(Data)
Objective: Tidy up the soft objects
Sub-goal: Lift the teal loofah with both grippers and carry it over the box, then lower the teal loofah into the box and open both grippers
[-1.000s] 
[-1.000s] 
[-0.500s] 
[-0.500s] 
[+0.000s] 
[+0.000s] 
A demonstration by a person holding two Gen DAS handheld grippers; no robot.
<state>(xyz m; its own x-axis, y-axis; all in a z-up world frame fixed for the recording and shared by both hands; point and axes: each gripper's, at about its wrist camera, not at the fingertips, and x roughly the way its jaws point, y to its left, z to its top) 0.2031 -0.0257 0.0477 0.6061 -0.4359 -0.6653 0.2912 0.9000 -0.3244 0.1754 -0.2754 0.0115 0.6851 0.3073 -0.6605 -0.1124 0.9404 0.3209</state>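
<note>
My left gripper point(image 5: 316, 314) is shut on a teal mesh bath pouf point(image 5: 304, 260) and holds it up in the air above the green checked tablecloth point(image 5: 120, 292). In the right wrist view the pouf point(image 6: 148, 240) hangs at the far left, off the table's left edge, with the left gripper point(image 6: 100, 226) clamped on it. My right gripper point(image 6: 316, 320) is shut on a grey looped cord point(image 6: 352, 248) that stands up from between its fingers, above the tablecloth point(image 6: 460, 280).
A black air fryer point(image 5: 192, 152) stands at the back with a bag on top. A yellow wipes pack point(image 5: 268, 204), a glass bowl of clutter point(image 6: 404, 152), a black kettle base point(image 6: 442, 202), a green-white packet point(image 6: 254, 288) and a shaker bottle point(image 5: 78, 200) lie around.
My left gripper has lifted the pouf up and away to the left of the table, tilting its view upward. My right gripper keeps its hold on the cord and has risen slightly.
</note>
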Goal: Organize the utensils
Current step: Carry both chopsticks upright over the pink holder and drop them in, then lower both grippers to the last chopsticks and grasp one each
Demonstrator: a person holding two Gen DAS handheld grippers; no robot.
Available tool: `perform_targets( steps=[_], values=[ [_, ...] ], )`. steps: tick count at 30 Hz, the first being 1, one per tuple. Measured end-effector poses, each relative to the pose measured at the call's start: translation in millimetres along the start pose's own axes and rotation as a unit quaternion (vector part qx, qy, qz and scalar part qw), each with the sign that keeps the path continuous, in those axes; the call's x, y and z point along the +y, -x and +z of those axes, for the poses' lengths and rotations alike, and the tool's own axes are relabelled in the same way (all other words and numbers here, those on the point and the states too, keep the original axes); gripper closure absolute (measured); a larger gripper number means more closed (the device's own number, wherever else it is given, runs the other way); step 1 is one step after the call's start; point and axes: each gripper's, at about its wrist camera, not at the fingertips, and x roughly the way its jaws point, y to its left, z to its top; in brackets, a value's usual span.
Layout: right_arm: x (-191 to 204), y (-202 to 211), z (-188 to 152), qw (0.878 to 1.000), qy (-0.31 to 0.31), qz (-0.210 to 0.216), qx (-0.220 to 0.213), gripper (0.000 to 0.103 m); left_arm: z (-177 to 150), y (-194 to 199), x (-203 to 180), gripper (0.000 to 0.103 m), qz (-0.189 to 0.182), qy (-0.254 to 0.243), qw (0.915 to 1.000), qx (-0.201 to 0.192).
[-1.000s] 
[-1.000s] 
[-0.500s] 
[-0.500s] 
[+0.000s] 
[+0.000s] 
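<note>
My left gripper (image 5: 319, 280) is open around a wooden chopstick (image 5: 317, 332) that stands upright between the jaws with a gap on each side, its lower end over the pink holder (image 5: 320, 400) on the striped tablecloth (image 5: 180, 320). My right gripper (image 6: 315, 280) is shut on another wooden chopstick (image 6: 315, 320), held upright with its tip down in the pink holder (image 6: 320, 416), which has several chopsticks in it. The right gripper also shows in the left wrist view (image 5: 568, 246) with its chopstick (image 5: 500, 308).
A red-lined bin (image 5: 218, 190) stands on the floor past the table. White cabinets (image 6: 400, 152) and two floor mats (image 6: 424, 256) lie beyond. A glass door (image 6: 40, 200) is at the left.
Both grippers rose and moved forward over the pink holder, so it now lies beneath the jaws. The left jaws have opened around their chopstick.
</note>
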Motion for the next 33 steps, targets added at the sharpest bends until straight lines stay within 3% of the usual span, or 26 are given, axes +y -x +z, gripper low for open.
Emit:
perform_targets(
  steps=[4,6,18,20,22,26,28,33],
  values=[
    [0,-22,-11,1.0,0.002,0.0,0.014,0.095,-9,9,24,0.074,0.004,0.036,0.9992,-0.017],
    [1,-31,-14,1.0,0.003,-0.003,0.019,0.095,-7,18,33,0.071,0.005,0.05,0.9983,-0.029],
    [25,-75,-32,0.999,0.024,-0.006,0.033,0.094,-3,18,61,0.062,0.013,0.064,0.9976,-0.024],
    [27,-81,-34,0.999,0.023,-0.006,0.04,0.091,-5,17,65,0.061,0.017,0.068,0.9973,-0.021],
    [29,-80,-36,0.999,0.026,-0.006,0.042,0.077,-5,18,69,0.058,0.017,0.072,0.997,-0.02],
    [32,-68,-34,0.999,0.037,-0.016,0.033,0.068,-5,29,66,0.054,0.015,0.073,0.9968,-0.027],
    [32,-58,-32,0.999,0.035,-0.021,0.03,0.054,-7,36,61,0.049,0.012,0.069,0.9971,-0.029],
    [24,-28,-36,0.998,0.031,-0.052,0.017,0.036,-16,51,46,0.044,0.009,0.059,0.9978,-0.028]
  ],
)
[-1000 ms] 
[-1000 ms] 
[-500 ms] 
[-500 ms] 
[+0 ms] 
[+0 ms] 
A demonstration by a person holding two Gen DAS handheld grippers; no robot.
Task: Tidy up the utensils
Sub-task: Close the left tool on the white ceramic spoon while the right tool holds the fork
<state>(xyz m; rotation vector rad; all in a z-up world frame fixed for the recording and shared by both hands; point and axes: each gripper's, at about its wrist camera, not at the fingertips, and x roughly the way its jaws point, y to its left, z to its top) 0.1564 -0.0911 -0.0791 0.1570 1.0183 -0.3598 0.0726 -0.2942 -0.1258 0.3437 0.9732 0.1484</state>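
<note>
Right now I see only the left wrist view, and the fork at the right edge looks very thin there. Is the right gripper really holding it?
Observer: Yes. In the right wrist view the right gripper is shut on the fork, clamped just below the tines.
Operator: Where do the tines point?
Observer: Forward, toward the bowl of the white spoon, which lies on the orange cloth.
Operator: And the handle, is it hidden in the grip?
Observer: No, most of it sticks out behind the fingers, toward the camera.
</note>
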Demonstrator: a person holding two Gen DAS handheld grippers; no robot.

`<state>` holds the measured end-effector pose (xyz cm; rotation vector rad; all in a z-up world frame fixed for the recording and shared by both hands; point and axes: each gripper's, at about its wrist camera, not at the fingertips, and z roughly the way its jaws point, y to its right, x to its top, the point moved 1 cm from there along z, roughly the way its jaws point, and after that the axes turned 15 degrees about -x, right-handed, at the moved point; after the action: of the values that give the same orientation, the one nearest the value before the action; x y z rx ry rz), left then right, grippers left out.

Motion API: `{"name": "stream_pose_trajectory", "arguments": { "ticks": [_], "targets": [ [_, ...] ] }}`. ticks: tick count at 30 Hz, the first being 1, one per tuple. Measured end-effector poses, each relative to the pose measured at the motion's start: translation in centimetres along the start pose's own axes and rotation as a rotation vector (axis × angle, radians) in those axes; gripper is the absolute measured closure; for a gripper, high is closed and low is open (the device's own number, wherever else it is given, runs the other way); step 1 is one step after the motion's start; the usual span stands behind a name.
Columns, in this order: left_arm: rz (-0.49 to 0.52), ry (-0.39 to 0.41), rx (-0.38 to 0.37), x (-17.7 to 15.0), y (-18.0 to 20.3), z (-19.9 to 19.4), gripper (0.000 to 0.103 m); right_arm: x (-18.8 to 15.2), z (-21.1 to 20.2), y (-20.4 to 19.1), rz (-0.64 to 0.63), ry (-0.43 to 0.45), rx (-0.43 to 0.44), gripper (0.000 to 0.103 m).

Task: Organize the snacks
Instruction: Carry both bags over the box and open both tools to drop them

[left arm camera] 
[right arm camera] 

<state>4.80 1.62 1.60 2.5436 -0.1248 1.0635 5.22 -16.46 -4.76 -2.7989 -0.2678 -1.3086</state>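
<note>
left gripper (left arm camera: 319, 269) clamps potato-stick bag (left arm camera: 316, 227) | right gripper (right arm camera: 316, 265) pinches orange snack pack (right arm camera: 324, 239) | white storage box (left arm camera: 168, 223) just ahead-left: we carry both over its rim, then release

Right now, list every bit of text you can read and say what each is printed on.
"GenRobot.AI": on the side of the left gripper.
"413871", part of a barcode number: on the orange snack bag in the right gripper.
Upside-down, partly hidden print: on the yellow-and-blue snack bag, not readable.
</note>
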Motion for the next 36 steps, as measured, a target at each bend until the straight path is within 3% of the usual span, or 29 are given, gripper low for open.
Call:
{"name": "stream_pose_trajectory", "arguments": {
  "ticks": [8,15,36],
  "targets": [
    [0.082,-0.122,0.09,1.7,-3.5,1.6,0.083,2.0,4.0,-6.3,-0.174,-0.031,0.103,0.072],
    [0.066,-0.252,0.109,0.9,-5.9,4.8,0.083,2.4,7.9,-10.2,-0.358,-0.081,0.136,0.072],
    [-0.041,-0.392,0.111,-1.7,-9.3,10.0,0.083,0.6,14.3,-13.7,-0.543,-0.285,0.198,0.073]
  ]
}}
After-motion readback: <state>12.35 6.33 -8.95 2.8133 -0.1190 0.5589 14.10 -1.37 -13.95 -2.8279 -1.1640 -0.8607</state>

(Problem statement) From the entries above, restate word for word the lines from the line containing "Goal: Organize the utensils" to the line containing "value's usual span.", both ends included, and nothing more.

(Result)
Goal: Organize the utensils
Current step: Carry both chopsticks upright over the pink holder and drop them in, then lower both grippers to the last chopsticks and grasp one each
Demonstrator: a person holding two Gen DAS handheld grippers; no robot.
Available tool: `perform_targets( steps=[_], values=[ [_, ...] ], )`. steps: tick count at 30 Hz, the first being 1, one per tuple. Measured end-effector poses, each relative to the pose measured at the call's start: translation in millimetres along the start pose's own axes and rotation as a unit quaternion (vector part qx, qy, qz and scalar part qw), each with the sign that keeps the path continuous, in those axes; the call's x, y and z point along the +y, -x and +z of those axes, for the poses' lengths and rotations alike, and the tool's own axes are relabelled in the same way (all other words and numbers here, those on the point and the states too, keep the original axes); gripper closure absolute (measured); a larger gripper number means more closed (the device's own number, wherever else it is given, runs the other way); step 1 is one step after the call's start; point and axes: each gripper's, at about its wrist camera, not at the fingertips, and x roughly the way its jaws point, y to its left, z to its top; in brackets, a value's usual span.

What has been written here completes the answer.